INPUT DATA:
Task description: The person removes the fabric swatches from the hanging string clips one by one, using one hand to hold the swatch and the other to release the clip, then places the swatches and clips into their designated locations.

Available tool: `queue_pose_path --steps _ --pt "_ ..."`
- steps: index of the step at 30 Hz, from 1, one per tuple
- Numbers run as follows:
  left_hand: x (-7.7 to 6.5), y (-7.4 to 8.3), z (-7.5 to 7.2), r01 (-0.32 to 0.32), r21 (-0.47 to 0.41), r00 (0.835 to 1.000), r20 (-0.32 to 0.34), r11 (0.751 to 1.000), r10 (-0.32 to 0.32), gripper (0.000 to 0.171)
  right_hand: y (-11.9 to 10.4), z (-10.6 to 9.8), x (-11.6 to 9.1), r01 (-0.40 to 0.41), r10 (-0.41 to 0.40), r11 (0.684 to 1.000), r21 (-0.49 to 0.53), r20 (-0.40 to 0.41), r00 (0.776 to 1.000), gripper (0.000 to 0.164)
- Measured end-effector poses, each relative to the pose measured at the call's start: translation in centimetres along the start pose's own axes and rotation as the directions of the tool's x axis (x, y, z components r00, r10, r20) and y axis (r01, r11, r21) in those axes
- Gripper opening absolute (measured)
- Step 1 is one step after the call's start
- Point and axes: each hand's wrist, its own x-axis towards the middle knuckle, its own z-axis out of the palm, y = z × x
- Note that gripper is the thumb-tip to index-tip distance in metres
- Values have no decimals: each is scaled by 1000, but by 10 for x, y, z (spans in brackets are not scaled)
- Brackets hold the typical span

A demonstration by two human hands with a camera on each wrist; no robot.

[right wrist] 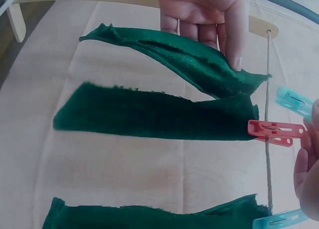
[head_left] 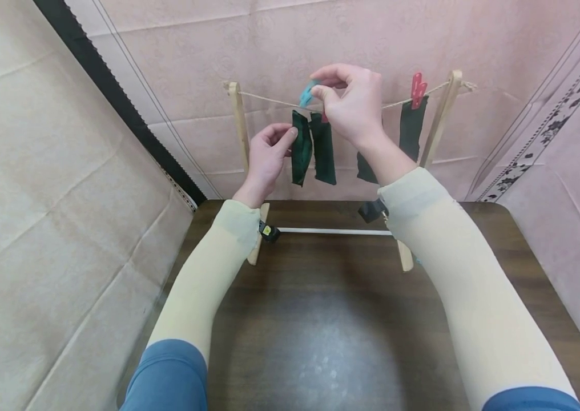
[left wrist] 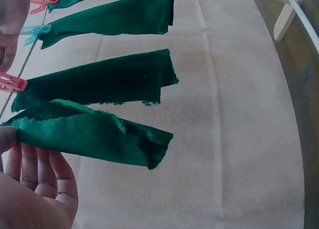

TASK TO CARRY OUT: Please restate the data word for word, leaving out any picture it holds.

COMPLETED EXERCISE:
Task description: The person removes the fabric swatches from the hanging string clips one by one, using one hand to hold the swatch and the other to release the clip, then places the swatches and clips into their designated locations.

Available tool: `queue_pose_path --steps _ --pt "_ ..."`
- steps: index of the step at 30 Hz, from 1, one per tuple
- Numbers run as follows:
  left_hand: x (-7.7 to 6.5), y (-7.4 to 8.3), z (-7.5 to 7.2), r01 (-0.32 to 0.32), r21 (-0.47 to 0.41), r00 (0.835 to 1.000), r20 (-0.32 to 0.34), r11 (0.751 to 1.000), r10 (-0.32 to 0.32), gripper (0.000 to 0.171)
  right_hand: y (-11.9 to 10.4), z (-10.6 to 9.8), x (-11.6 to 9.1), r01 (-0.40 to 0.41), r10 (-0.41 to 0.40), r11 (0.684 to 1.000), r21 (-0.49 to 0.53), r20 (-0.40 to 0.41), r00 (0.776 to 1.000), gripper (0.000 to 0.164)
- Measured end-effector poses, each relative to the pose measured at the call's start: translation in centimetres along the start pose's own axes and rotation as the directions of the tool's x axis (x, y, z components r00, r10, r20) and y axis (r01, r11, r21) in those axes
- Gripper opening absolute (measured)
- Step 1 is one step after the call's start
- Point and axes: each hand's wrist, its own x-axis towards the middle knuckle, its own z-axis out of the palm, y = z × x
- Note that gripper is the thumb-tip to index-tip distance in metres
- Values have no decimals: each is scaled by 1000, but by 10 for x, y, z (spans in brackets are not scaled)
- Brackets hold the typical span

A demonstration by two human hands with a camera on each wrist; no robot.

[right wrist] 
[head_left] 
[left wrist] 

That finishes the output.